NVIDIA Maxwell Speculation Thread

32bits is the maximum for the last 512MB, because of the way they have disabled the ROP/L2 (which normally would make them also disable that MC) to which it should be connected and it operates separately from the other MCs, so the maximum bandwidth is just for one MC (32bits) while reading/writing to that, while the other 3.5GB can use the full 224 bits from the 7 MCs combined (and the 980 can use the full 8 MCs = 256bits)

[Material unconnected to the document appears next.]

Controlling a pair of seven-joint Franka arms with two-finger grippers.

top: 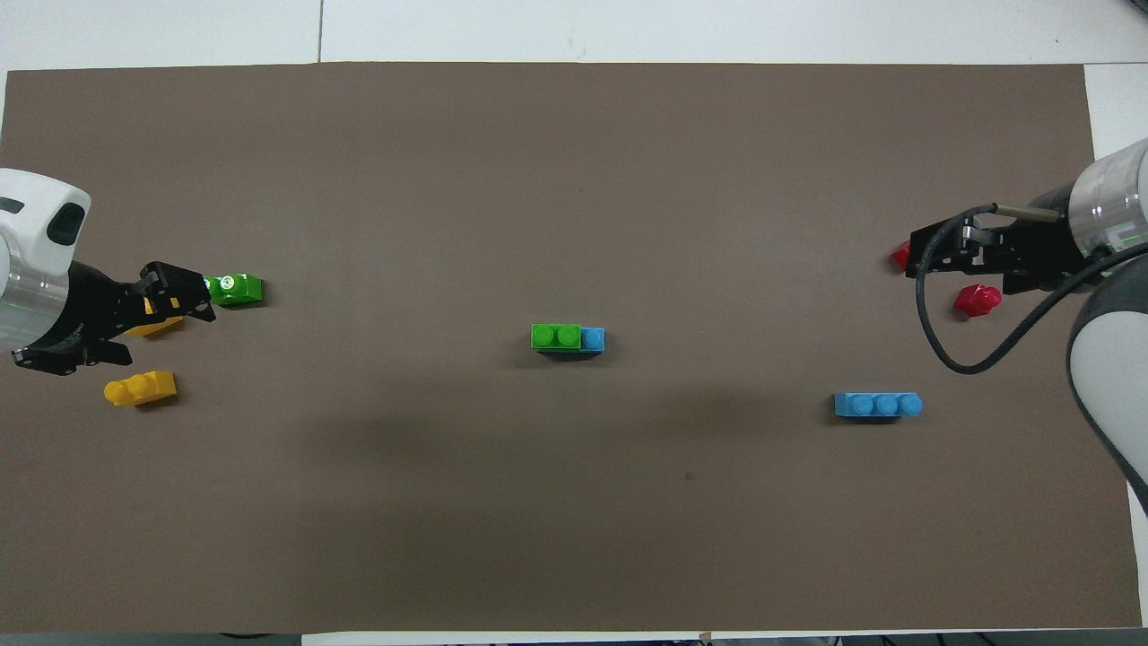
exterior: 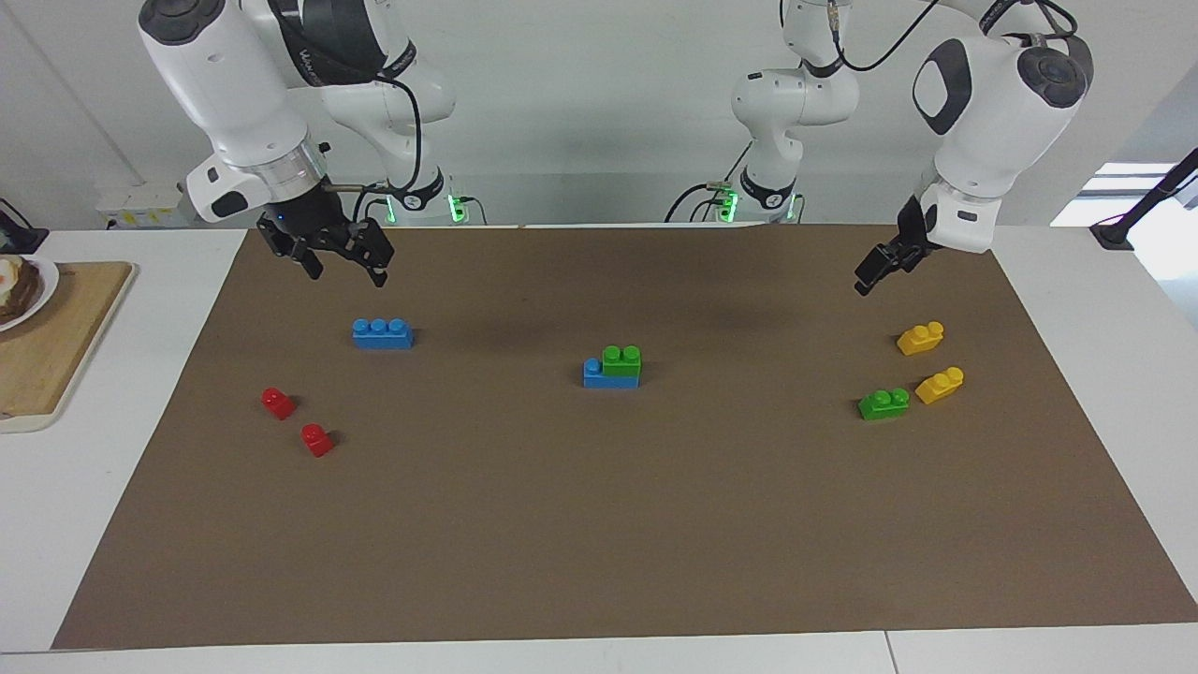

I can see why you think (effective) bus width is between 224 and 256 bits. But each 32 bit MC is connected "only" to 512 MB memory chip. The problem with 970 is that read or write cannot be performed by all eight of them at once. They can still claim 256 bit bus performance if they ensure last partition will do the opposite. Whether it is possible I cannot imagine. But if they can handle it, then it also implies all the memory chips will be in use at once.. aren't 4 GB still possible?
 
I can see why you think (effective) bus width is between 224 and 256 bits. But each 32 bit MC is connected "only" to 512 MB memory chip. The problem with 970 is that read or write cannot be performed by all eight of them at once. They can still claim 256 bit bus performance if they ensure last partition will do the opposite. Whether it is possible I cannot imagine. But if they can handle it, then it also implies all the memory chips will be in use at once.. aren't 4 GB still possible?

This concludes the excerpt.